Mao said that the imposition of "progressive relations of production" would revolutionize production.[16] His successor's rejection of this view has, according to A. James Gregor, thwarted the ideological continuity of Maoism—officially "Mao Zedong Thought".[16] Classical Marxism had argued that a socialist revolution would only take place in advanced capitalist societies, and its success would signal the transition from a capitalist commodity-based economy to a "product economy" in which goods would be distributed for people's need and not for profit.[16] If because of a lack of a coherent explanation in the chance of failure this revolution did not occur, the revolutionaries would be forced to take over the responsibilities of the bourgeoise.[16] Thus Chinese communists are looking for a new Marxist theory of development.[16] Party theorist Luo Rongqu recognized that the founders of Marxism had never "formulated any systematic theory on the development of the non-Western world", and said that the Communist Party should "establish their own synthesized theoretical framework to study the problem of modern development."[17] According to A. James Gregor, the implication of this stance "is that Chinese Marxism is currently in a state of profound theoretical discontinuity."[18]

Private ownership

The concept of private ownership is rooted in classical Marxism.[19] Because China adopted socialism when it was a semi-feudal and semi-colonial country, it is in the primary stage of socialism.[19] Because of this, certain policies and system characteristics—such as commodity production for the market, the existence of a private sector and the reliance of the profit motive in enterprise management—were changed.[19] These changes were allowed as long as they improve productivity and modernize the means of production, and thus further develop socialism.[19] According to this perspective, Mao's regime's leftist belief that China could advance to full socialism immediately by bypassing capitalism is considered false.[19]

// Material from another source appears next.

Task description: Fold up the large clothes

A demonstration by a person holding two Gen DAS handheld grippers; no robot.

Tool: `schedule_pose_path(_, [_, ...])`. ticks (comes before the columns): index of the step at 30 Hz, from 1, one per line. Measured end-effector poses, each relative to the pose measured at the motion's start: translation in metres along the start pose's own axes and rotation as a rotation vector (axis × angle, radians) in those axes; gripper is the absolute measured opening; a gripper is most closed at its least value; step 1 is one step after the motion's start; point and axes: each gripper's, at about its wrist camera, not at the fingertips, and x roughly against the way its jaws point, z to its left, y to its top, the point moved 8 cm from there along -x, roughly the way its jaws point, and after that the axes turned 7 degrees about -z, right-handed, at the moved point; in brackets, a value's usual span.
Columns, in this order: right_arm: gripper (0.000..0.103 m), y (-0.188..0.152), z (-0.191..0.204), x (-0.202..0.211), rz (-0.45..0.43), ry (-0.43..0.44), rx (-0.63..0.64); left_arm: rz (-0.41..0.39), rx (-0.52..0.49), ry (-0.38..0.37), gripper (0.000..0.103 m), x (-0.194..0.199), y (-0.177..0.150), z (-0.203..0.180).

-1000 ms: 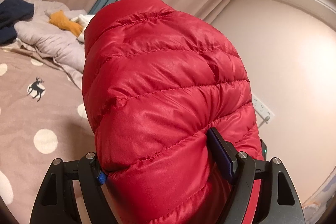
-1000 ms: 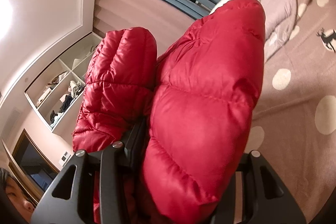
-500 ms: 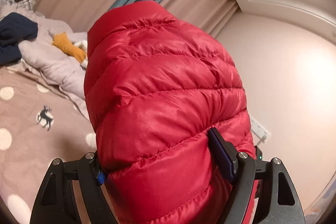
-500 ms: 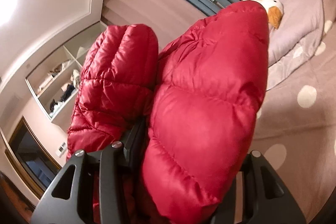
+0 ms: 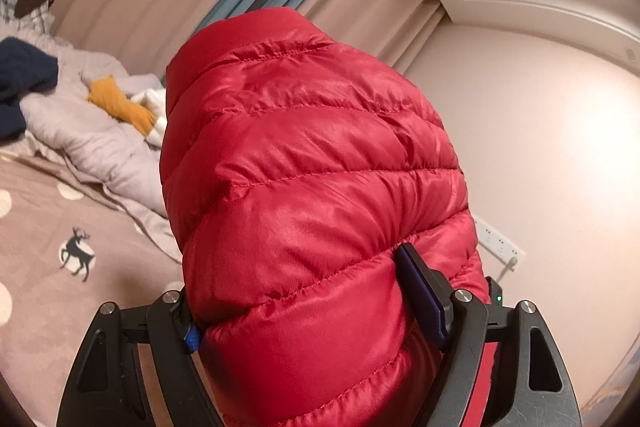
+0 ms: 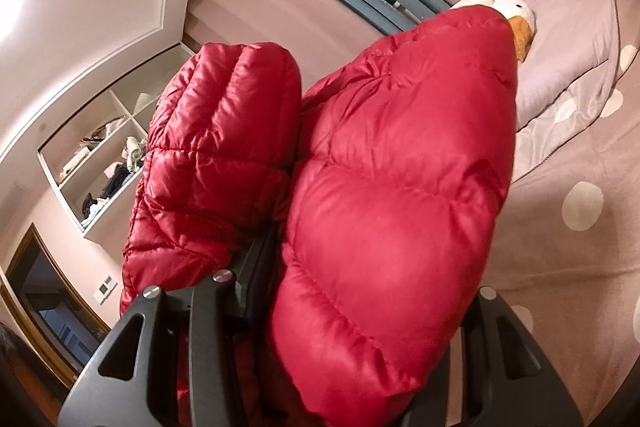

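Here the red puffer jacket [image 5: 312, 211] is lifted off the bed [image 5: 60, 307], filling both views. The left gripper [image 5: 316, 311] and right gripper [image 6: 360, 307] each clamp a quilted fold, tilted upward.

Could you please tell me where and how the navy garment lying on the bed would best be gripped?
Probably by a raised fold on top of the navy garment, coming down from above. It lies crumpled on the grey duvet, so no flat edge shows. Both grippers are clamped on the red down jacket, so one must let go first.
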Motion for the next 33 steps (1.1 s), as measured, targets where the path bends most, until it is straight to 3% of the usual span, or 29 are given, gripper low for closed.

The CPC still considers private ownership to be non-socialist.[20] However, according to party theorists, the existence and growth of private ownership does not necessarily undermine socialism and promote capitalism in China.[20] It is argued that Karl Marx and Friedrich Engels—the founders of communism—never proposed the immediate abolishment of private ownership.[20] According to Engel's book Principles of Communism, the proletariat can only abolish private ownership when the necessary conditions have been met.[20] In the phase before the abolishment of private ownership, Engels proposed progressive taxation, high inheritance taxes and compulsory bond purchases to restrict private property while using the competitive powers of state-owned enterprises to expand the public sector.[20] Marx and Engels proposed similar measures in the Communist Manifesto in regards to advanced countries, but since China was economically undeveloped, party theorists called for flexibility regarding the CPC's handling of private property.[20] According to party theorist Liu Shuiyuan, the New Economic Policy program initiated by Soviet authorities in the aftermath of the war communism program is a good example of flexibility by socialist authorities.[20]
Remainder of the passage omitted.